Kafka Node Pools: Storage & Scheduling

In our last post, we discussed how node pools can help manage node IDs in Strimzi. Now let’s look at two other areas where Kafka Node Pools can be useful: handling storage and managing pod scheduling.

This post is part of a series about Kafka node pools. Other posts include:

Part 1 - Introduction
Part 2 - Node ID Management
Part 3 - Storage & Scheduling (this post)
Part 4 - Supporting KRaft (ZooKeeper-less Apache Kafka)
Part 5 - What’s next?

Managing storage

Most of the time, storage management in Strimzi is reassuringly boring. You deploy your Apache Kafka cluster, the Cluster Operator provisions its persistent volumes…and that’s it. The cluster will be running, storing new messages to the disks, reading them when requested by consumers, and finally deleting them when they are beyond their retention. And through all of this, you do not need to do anything about the storage. It’s the epitome of “it just works”.

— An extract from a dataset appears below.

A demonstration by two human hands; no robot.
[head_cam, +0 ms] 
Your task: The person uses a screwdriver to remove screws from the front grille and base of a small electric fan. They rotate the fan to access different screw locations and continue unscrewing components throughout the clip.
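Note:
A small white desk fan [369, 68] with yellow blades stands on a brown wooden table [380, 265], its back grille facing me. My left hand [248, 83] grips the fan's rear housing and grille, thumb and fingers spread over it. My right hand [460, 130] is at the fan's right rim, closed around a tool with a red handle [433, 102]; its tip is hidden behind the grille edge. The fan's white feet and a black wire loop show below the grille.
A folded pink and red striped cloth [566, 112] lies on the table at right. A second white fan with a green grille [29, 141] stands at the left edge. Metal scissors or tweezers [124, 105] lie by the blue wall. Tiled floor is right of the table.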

But from time to time, there will be some special requirements. Perhaps you need to expand the size of the disks because your brokers need to handle more data. Maybe you decommissioned some projects and your disks are now too big, so you want to shrink them. Or maybe you want to change the storage class used by the volumes and move to a new more performant or cheaper storage type.

Some of these changes are easy to handle. For example, increasing storage capacity is supported by Kubernetes on many different infrastructures. All you need to do is edit the Kafka custom resource and increase the volume size.

But other changes are a bit harder. If you want to change the storage class or reduce the disk size while using type: jbod storage, even if it involves just a single volume, you have to go through this procedure:

Add the new volume to the JBOD list with the new size or storage class
Move all partition replicas from the old disk to the new disk
Remove the old disk from the list of the JBOD disks

It doesn’t sound like a complicated process, and it wouldn’t be if Cruise Control supported moving partitions from one disk to another. Unfortunately, that feature is currently unavailable. (There is an open PR #1908, so this feature might be added in the future). Instead, you have to use Kafka’s kafka-reassign-partitions.sh tool in the second step and manually reassign all the partition replicas. And using the tool and monitoring progress is not exactly user-friendly. The situation becomes even more challenging if you don’t use type: jbod storage, since you can’t use the kafka-reassign-partitions.sh utility. In this situation, you have to stop the Strimzi Cluster Operator and manually change the storage broker by broker!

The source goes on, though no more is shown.